There was a long overlap, when the same office might be using both computers and typewriters.

For example, not all internal processes might be on the computer. Or external processes often still used paper forms, especially externally. A typewriter was also handy for shipping/courier forms, and for addressing envelopes. (When I was doing shipments for a small computer products wholesaler, UPS still had us record shipments as line items in carbon-forms book, and tear off the top sheet or more to hand to the driver when they came to pick up the boxes for the day.)

Somewhere in there, the IBM Selectric II Correcting typewriter came out, which I imagine took some Liquid Paper sales. I had a chance to use one of these, after using computers for years, and they were still a blast. The "mechanical keyboards" meme has nothing on the visceral, powerful typing experience of a Selectric II. (I fully intend to get at least one, in excellent condition, once I'm out of student/startup-apartment mode.)


The 'BAMBAMBAM SHABAM' as you type and then hit carriage return. The desk vibrating from the force of the impacts. You're right, it was an experience.


Internationally I'd guess not under that brand name (never heard of it)? And at least here in Germany, in school in the 90s/00s we almost exclusively used ink eraser pens, not the equivalents to Liquid Paper - but then again those parts of Europe are probably unusual internationally by sticking so much to fountain pens in school.


In Australia we use white out :)


I'm guessing the GP was commenting on the fact that very few people use type writers any more, and much less if people had hear of Liquid Paper


When I pick up a loaded trailer at a shipper, or after they load an empty trailer that I brought, they give me a bill of lading, paperwork that I eventually give to the receiver, and present to law enforcement if necessary.

The BoL includes details about the freight, from/to parties, the carrier (me), etc. And the serial number of the trailer seal.

Sometimes I notice that the number on the seal doesn't match the paper work.
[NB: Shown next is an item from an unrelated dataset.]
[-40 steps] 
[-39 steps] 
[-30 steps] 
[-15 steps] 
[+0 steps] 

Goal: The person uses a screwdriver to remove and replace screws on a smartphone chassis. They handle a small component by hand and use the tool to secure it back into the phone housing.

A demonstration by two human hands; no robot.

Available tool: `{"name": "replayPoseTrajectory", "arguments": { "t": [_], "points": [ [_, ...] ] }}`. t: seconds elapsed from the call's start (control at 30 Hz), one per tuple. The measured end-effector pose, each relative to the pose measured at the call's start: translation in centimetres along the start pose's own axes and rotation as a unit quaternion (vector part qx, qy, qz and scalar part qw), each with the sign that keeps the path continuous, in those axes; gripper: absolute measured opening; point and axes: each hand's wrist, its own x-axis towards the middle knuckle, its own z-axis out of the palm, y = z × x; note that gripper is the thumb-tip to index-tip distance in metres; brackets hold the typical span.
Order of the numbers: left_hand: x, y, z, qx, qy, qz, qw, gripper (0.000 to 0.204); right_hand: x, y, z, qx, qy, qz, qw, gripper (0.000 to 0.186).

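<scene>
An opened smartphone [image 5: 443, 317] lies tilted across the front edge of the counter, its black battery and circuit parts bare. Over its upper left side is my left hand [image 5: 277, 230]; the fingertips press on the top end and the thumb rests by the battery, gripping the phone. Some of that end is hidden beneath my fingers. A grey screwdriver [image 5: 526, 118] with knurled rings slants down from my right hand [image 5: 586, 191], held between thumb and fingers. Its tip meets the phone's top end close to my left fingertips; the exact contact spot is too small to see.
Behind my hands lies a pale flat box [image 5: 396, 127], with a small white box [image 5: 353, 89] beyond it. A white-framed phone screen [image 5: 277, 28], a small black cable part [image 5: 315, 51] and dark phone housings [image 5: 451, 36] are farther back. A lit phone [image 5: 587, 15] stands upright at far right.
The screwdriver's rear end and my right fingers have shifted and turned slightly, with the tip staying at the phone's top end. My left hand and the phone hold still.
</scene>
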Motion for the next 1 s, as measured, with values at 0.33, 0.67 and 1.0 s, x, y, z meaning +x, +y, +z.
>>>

I take the paperwork to the shipping office. They either print out corrected paperwork, or they use whiteout (or Liquid Paper) to cover the incorrect number and write in the correct one.


I still use it. Makes a mess of my computer monitor, however.


Weird reading the other comments, in Argentina it was marked as Liquid Paper.. other brands came later but we refer to all of them as liquid paper.


Phyllis Winkler, long-time secretary to Don Knuth, used to refer to it as “Pigeon Poo”.


Maybe it would have initially sold better with that name. Or maybe not, given how product naming and advertising was so bland back then.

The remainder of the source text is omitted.